Re: [PATCH] KVM: Introduce dynamically registered hypercall capability

Radim Krčmář <rkrcmar@xxxxxxxxxx> · Tue, 2 Dec 2014 17:08:33 +0100

(tl;dr version at the bottom)

2014-12-01 15:43-0800, Phil White:
> On Mon, Dec 1, 2014 at 5:47 AM, Radim Krčmář <rkrcmar@xxxxxxxxxx> wrote:
> > 2014-11-28 17:29-0800, Phil White:
> >> Good questions.
> >>
> >> One thing that prompted this code is the presence and proliferation of
> >> architecture specific hypercalls in include/uapi/linux/kvm_para.h.
> >> I'm not sure why the tree has continued on for as long as it has with
> >> a list of reserved hypercall indices -- most of which are unused on
> >> any given architecture.  Is there a reason that I'm unaware of?
> >
> > Name-space won't be exhausted, so nothing forced them to separate and
> > centralization easily avoids conflicts with generic hypercalls.
> 
> Consider: All the arch specific defines were defined in asm/kvm_para.h.
> Each asm/kvm_para.h defines KVM_HC_ARCH_MAX as a relative
> index from which generic hypercalls ought to be applied (e.g.
> KVM_HC_ARCH_MAX+1 rather than 11).

Every hypercall is still hardcoded on host's side, so this is a harmful
complication.  (When compared with current state and pre-defined arch
space, like -1,-2,...)

The guest can deal with it quite easily, a special hypercall that
returns the first generic one, but there is no real reason to.

> This would at least organize the hypercalls and avoid a situation in which a
> number of hypercalls which are not applicable pollute the namespace.  I'll
> grant that the grounds here may be largely aesthetic.

(It is a commendable pursuit, working code definitely isn't enough.)

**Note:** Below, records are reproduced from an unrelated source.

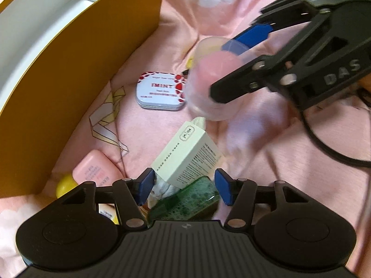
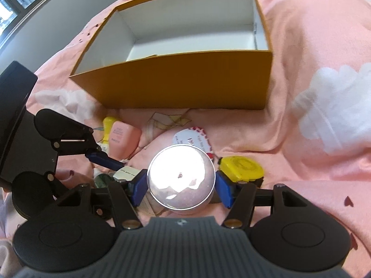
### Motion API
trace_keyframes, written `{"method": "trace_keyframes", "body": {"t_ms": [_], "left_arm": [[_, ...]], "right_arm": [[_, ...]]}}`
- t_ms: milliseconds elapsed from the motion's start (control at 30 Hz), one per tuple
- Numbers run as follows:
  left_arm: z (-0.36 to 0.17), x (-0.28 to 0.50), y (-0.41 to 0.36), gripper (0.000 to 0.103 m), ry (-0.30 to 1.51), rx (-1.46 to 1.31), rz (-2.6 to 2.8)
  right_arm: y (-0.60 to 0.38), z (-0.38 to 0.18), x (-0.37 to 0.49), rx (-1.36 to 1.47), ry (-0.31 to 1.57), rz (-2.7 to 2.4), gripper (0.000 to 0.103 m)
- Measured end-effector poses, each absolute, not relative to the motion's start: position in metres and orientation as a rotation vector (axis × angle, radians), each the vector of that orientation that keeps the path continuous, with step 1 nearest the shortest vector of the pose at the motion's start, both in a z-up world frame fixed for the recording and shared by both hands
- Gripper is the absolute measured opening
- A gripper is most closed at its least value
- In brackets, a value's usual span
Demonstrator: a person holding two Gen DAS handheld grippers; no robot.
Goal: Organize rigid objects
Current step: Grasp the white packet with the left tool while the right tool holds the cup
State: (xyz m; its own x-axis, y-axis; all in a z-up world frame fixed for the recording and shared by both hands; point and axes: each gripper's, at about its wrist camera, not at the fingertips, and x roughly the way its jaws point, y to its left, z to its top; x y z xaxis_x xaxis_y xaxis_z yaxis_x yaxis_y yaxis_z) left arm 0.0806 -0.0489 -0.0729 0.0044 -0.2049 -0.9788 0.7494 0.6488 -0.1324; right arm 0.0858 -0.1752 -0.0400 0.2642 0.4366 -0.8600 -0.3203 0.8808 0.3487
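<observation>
In the right wrist view, the right gripper [image 2: 182,188] sits at the bottom centre of the frame, and its two blue pads [image 2: 138,191] press against either side of a clear plastic cup [image 2: 180,177]. The cup fills the gap between them, seen end on, its round face catching a bright glare. Just beyond the right pad, at centre right, lies a yellow tape measure [image 2: 241,169] on the pink bedsheet [image 2: 313,46]. Behind the cup a white mint tin [image 2: 192,137] with red spots shows partly. At left of the frame the left gripper [image 2: 111,162] reaches in, one blue pad near a small white box [image 2: 126,173]. A pink bottle [image 2: 124,139] and a yellow bottle [image 2: 109,127] lie behind it. Furthest off, across the upper half, stands an open orange box [image 2: 180,85] with white inner walls.

In the left wrist view, the left gripper [image 1: 183,187] is at lower centre with its jaws partly apart. The small white box [image 1: 187,159] lies tilted between the blue pads, resting over a green object [image 1: 187,199]; whether the pads actually touch the box I cannot tell. The pink bottle [image 1: 96,168] sits at lower left. Further up, the mint tin [image 1: 161,90] lies at the centre, and the cup [image 1: 208,81] hangs blurred in the right gripper [image 1: 229,69] at upper right. The orange box [image 1: 81,81] wall curves along the left.
</observation>
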Motion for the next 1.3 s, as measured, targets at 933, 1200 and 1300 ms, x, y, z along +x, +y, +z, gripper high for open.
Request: {"method": "trace_keyframes", "body": {"t_ms": [933, 1200, 1300], "left_arm": [[-0.118, 0.108, -0.065, 0.101, 1.430, 0.590, -0.952], [-0.082, 0.088, -0.040, 0.057, 1.355, 0.415, -0.885], [-0.070, 0.073, -0.037, 0.049, 1.325, 0.434, -0.899]], "right_arm": [[-0.187, -0.045, 0.088, 0.154, 1.219, 0.460, 0.062], [-0.190, -0.045, 0.087, 0.176, 1.215, 0.459, 0.062], [-0.190, -0.045, 0.088, 0.175, 1.215, 0.462, 0.062]]}}
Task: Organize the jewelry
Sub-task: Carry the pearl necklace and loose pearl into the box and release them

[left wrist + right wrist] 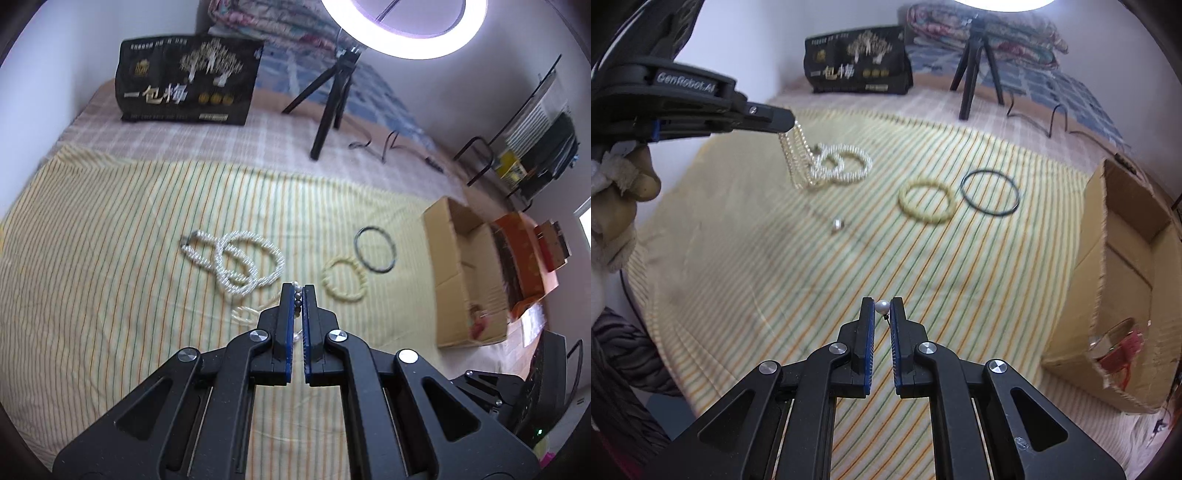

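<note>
left gripper [297, 291] tight on a bead strand [792, 158] (dangling); right gripper [882, 306] pinching a pearl [882, 306]

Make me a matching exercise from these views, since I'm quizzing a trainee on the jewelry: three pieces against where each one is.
Column one:
1. single pearl
2. black ring
3. beaded strand

Column two:
A. hanging from the left gripper
B. pinched in the right gripper
C. flat on the striped cloth, beside the yellow-green bracelet

Pairs: 1-B, 2-C, 3-A
</note>
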Tool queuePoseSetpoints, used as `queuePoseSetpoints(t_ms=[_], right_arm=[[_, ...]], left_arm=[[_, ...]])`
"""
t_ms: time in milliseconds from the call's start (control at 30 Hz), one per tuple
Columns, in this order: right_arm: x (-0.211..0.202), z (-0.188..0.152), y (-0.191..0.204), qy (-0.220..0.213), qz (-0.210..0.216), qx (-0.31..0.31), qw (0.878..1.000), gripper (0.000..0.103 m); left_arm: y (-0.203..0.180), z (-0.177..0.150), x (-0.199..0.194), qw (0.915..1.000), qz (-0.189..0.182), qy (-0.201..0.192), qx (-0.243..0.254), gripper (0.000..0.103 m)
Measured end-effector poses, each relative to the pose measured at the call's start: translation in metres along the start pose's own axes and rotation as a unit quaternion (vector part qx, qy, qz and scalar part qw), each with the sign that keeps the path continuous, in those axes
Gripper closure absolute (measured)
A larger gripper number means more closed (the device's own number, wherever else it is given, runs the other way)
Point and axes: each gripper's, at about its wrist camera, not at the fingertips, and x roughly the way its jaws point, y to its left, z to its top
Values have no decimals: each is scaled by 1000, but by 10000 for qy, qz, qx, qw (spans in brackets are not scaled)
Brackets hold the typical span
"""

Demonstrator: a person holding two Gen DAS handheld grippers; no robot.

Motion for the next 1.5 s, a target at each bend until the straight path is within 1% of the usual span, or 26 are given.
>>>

> The other worry is that institutionalization of this method will lead to a
> hesitance to associate a specific hypercall index with anything other than the
> function which it has been assigned in past kernel revisions.

Yes, we'd have keep "legacy" hypercalls.
Breaking old guests isn't what we want.

> In addition, this leads to a maintenance problem for anyone seeking to add a
> hypercall in the future in which their hypercalls will need to be
> updated in order
> to avoid collisions with the community as well as any other sources they may
> be dealing with.

(I think that this wouldn't increase the load on maintainers by much.)

> These are all minor headaches, but they can be avoided.  A registration
> method like this -- albeit somewhat more refined -- could be used to eliminate
> all of those headaches in my opinion.

What worries me is the hypercall negotiation ...
If we added truly dynamic hypercall numbers, then the guest would have
to agree with host on function/position of hypercalls.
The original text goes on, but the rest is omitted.